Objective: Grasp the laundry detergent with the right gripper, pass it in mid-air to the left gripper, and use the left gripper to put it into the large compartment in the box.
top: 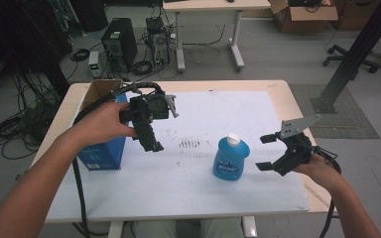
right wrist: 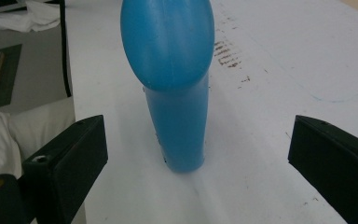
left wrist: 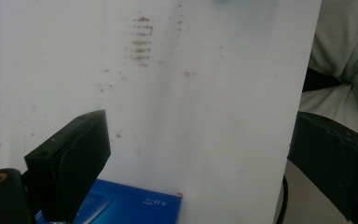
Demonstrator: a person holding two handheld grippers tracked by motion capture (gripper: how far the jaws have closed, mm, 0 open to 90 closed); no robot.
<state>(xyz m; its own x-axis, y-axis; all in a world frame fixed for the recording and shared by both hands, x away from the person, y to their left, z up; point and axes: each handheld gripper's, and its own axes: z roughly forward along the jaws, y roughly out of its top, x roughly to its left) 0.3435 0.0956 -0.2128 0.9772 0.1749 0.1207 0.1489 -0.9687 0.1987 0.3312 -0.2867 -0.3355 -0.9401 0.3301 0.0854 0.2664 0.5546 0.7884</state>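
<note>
My right gripper (top: 264, 152) has its jaws spread wide with nothing between them, and they frame the blue bottle (top: 230, 157) from the side; in the right gripper view the bottle (right wrist: 175, 88) stands upright dead centre, with clear space between it and either pad, so I am apart from it, not touching. The bottle sits on the white mat (top: 258, 193) near the front-right of the table, white cap up, just left of my right gripper in the high view. My left gripper (top: 151, 141) hangs above the mat, well apart from the bottle, pointing down and back toward me; its jaws are also wide open and empty, and in the left gripper view I look down past them at the smudged mat (left wrist: 205, 107) and the edge of the blue box (left wrist: 135, 205). That blue box (top: 104, 151) stands at the left side of the table beside an open cardboard box (top: 96, 91). I judge this to be the approach step of a pick: the right side is lined up and not yet closed on the bottle. The next move, as I read it, calls for pushing the right gripper forward until the bottle's body sits fully between the pads, keeping it level so I don't nudge the bottle over, then closing on the narrower lower body and not the bulging shoulder, which looks likely to slip.
</note>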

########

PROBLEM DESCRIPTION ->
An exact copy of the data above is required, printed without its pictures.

RESPONSE BOX ->
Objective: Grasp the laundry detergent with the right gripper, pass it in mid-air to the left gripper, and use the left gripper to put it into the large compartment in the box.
top: 
right wrist: 
left wrist: 
Demonstrator: a person holding two handheld grippers tracked by motion capture (gripper: how far the jaws have closed, mm, 0 open to 90 closed); no robot.
<state>(xyz m; its own x-axis, y-axis; all in a world frame fixed for the recording and shared by both hands, x away from the person, y to their left, z up; point and axes: each handheld gripper's, and its own axes: z roughly forward along the jaws, y roughly out of its top, x roughly to its left) 0.3435 0.0956 -0.2128 0.9772 0.1749 0.1207 0.1489 -0.9687 0.1987 0.3312 -0.2867 -0.3355 -0.9401 0.3301 0.0854 0.2664 0.5546 0.7884</state>
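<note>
My right gripper (top: 264, 152) has its jaws spread wide with nothing between them, and they frame the blue bottle (top: 230, 157) from the side; in the right gripper view the bottle (right wrist: 175, 88) stands upright dead centre, with clear space between it and either pad, so I am apart from it, not touching. The bottle sits on the white mat (top: 258, 193) near the front-right of the table, white cap up, just left of my right gripper in the high view. My left gripper (top: 151, 141) hangs above the mat, well apart from the bottle, pointing down and back toward me; its jaws are also wide open and empty, and in the left gripper view I look down past them at the smudged mat (left wrist: 205, 107) and the edge of the blue box (left wrist: 135, 205). That blue box (top: 104, 151) stands at the left side of the table beside an open cardboard box (top: 96, 91). I judge this to be the approach step of a pick: the right side is lined up and not yet closed on the bottle. The next move, as I read it, calls for pushing the right gripper forward until the bottle's body sits fully between the pads, keeping it level so I don't nudge the bottle over, then closing on the narrower lower body and not the bulging shoulder, which looks likely to slip.
</note>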

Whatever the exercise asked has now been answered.